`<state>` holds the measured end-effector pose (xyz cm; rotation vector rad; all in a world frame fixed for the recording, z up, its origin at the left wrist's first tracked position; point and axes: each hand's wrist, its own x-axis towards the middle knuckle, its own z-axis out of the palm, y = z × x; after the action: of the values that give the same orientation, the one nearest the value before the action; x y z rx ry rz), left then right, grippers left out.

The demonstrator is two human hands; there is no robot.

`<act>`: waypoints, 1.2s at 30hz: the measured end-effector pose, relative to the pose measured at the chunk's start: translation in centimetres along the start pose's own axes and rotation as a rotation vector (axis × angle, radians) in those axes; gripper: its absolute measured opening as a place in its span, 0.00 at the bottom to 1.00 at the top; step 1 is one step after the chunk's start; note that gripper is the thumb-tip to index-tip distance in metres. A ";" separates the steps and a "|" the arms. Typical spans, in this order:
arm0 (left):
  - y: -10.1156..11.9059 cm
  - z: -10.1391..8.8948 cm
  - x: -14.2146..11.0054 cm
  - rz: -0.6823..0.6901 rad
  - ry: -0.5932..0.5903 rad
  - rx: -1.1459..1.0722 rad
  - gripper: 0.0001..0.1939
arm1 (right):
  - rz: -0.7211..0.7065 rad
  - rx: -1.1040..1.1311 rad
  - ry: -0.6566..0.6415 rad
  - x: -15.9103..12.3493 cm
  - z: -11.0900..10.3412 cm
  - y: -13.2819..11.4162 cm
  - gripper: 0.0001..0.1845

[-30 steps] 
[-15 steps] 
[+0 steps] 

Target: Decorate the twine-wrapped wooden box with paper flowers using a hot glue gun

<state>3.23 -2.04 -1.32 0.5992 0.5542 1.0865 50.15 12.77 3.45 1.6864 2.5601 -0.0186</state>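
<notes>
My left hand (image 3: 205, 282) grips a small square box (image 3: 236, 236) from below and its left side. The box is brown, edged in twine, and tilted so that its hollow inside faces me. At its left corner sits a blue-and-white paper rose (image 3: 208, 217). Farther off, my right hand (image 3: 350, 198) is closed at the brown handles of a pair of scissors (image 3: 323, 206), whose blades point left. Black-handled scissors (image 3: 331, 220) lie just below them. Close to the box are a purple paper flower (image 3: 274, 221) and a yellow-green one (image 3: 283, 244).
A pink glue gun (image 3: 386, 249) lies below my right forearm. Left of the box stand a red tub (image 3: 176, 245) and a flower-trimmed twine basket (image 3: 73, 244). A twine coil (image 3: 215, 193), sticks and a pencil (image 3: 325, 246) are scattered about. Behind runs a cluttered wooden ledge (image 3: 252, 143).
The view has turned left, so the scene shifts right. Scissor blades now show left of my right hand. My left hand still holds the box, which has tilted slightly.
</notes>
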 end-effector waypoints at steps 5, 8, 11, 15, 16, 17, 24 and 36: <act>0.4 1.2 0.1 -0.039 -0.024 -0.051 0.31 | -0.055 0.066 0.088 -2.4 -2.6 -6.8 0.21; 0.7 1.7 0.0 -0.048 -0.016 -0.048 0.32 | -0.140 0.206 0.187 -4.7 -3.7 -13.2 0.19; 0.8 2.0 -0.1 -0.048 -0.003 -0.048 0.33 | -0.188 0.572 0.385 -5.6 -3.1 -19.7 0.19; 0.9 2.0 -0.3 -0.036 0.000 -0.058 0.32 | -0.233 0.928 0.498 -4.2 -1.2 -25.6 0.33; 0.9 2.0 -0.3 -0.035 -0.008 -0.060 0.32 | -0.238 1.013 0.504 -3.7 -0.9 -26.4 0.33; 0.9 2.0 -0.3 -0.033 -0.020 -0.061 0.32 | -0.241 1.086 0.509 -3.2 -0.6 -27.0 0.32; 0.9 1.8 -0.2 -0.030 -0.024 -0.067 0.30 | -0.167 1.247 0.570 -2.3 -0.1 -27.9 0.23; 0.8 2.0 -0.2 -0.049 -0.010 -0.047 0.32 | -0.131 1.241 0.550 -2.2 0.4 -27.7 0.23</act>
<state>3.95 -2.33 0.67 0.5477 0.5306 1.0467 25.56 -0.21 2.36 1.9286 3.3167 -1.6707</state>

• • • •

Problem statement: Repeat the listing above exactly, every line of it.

Answer to this task:
`<state>` holds the measured end-effector pose (xyz cm; rotation vector rad; all in a world frame fixed for the recording, z up, its origin at the left wrist's first tracked position; point and axes: each hand's wrist, its own x-axis towards the middle knuckle, its own z-axis out of the palm, y = z × x; after the action: of the values that give the same orientation, the one nearest the value before the action; x y z rx ry rz), left then right, grippers left out.

The demonstrator is two human hands; there is no robot.

`<act>`: waypoints, 1.2s at 30hz: the measured end-effector pose, relative to the pose measured at the chunk's start: translation in centimetres along the start pose's own axes and rotation as a rotation vector (axis × angle, radians) in those axes; gripper: its absolute measured opening as a place in its span, 0.00 at the bottom to 1.00 at the top; step 1 is one step after the chunk's start; note that gripper is the thumb-tip to index-tip distance in metres. A ";" separates the steps and a "|" the arms. Typical spans, in this order:
arm0 (left):
  - y: -10.1156..11.9059 cm
  - z: -10.1391..8.8948 cm
  - x: -14.2146..11.0054 cm
  - rz: -0.6823..0.6901 rad
  - ry: -0.5932..0.5903 rad
  - rx: -1.1459..1.0722 rad
  - gripper: 0.0001..0.1939
arm1 (right):
  - rz: -0.7211..0.7065 rad
  - rx: -1.1040..1.1311 rad
  - ry: -0.6566..0.6415 rad
  - x: -15.9103..12.3493 cm
  - z: -11.0900..10.3412 cm
  - y: -13.2819..11.4162 cm
  - gripper: 0.0001..0.1845

[-30 steps] 
[-15 steps] 
[+0 steps] 

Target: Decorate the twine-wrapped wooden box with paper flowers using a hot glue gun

<state>3.23 -2.04 -1.32 0.5992 0.5542 1.0865 50.15 12.77 3.45 1.6864 2.5601 -0.0186</state>
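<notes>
My left hand (image 3: 205, 282) grips a small square box (image 3: 236, 236) from below and its left side. The box is brown, edged in twine, and tilted so that its hollow inside faces me. At its left corner sits a blue-and-white paper rose (image 3: 208, 217). Farther off, my right hand (image 3: 350, 198) is closed at the brown handles of a pair of scissors (image 3: 323, 206), whose blades point left. Black-handled scissors (image 3: 331, 220) lie just below them. Close to the box are a purple paper flower (image 3: 274, 221) and a yellow-green one (image 3: 283, 244).
A pink glue gun (image 3: 386, 249) lies below my right forearm. Left of the box stand a red tub (image 3: 176, 245) and a flower-trimmed twine basket (image 3: 73, 244). A twine coil (image 3: 215, 193), sticks and a pencil (image 3: 325, 246) are scattered about. Behind runs a cluttered wooden ledge (image 3: 252, 143).
The view has turned left, so the scene shifts right. Scissor blades now show left of my right hand. My left hand still holds the box, which has tilted slightly.
</notes>
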 end-effector waypoints at steps 5, 8, 11, 15, 16, 17, 24 and 36: <act>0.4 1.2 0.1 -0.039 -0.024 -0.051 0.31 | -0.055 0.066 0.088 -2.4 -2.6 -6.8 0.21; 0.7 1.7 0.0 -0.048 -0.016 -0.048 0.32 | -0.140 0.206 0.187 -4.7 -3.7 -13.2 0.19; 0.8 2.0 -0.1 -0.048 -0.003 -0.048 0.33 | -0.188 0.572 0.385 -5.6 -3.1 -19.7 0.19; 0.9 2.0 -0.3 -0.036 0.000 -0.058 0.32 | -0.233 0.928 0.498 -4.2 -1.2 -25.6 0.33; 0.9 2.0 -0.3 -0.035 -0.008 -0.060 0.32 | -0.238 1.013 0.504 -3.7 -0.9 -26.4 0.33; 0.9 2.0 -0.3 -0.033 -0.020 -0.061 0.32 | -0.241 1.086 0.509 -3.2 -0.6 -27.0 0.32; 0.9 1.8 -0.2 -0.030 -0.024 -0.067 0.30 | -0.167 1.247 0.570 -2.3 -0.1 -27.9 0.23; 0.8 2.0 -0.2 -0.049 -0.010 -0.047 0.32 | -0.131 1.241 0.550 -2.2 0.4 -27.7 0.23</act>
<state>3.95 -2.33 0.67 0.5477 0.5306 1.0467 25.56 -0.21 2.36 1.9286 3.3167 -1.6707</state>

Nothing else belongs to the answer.